All lines in the data that hold the word "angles" need copying.
☆ ☆ ☆
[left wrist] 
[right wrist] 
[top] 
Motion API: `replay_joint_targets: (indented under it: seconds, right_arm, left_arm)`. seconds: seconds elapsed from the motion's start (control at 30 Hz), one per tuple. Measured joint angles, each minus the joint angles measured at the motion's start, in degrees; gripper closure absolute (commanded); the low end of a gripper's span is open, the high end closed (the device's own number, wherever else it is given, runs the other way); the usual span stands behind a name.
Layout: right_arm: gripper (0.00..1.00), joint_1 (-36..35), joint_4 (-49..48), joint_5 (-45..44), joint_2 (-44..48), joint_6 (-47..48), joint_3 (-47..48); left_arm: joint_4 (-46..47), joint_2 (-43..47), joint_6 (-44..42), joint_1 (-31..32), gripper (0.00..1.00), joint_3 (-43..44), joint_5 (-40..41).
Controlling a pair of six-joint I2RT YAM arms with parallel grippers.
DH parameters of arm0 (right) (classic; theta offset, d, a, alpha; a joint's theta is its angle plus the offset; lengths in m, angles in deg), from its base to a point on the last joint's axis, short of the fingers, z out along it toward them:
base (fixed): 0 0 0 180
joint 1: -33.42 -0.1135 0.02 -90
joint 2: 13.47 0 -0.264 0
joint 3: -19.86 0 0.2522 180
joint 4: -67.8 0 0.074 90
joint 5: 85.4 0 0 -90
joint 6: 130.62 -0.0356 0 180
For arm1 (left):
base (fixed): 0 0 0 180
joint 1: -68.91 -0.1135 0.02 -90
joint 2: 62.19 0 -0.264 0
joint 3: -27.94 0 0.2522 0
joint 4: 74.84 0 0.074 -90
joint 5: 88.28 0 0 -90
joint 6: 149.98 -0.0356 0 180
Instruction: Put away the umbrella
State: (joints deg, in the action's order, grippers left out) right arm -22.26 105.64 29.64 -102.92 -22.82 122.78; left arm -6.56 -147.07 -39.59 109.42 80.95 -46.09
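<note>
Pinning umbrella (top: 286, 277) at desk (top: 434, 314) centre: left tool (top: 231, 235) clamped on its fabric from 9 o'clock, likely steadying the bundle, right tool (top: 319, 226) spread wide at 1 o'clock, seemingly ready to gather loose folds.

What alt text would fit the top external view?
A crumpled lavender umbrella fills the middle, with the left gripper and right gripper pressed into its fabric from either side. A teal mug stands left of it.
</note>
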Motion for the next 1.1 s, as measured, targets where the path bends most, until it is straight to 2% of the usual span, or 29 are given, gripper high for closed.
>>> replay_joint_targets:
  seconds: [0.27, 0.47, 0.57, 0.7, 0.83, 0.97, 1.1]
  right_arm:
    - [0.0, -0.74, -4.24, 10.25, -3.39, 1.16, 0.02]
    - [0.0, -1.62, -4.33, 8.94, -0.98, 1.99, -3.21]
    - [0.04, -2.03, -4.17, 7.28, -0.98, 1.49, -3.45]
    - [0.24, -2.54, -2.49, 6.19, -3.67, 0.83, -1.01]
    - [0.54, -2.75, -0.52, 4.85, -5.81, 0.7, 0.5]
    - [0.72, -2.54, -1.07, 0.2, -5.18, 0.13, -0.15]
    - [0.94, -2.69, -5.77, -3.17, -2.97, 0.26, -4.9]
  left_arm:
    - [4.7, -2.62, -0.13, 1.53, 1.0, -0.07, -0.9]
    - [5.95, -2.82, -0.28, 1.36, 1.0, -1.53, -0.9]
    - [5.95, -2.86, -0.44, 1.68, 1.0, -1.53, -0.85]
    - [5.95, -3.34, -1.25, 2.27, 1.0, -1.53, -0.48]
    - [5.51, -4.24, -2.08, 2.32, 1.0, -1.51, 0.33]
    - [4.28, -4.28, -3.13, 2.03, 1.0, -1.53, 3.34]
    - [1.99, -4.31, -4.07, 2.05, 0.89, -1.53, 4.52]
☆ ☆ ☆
YOUR SOLUTION
Motion API: `replay_joint_targets: (indented under it: seconds, right_arm, left_arm)`. seconds: seconds elapsed from the motion's start (control at 30 Hz), one per tuple. Measured joint angles, each minus the joint angles measured at the motion's start, in degrees; gripper closure absolute (commanded); the low end of a gripper's span is open, the high end closed (the device's own number, wherever else it is given, runs the other way); the usual span stands behind a name.
DH parameters of arm0 (right) (classic; theta offset, d, a, alpha; a joint's theta is its angle plus the offset; lengths in m, angles in deg), from its base to a point on the last joint's axis, short of the fingers, z out along it toward them:

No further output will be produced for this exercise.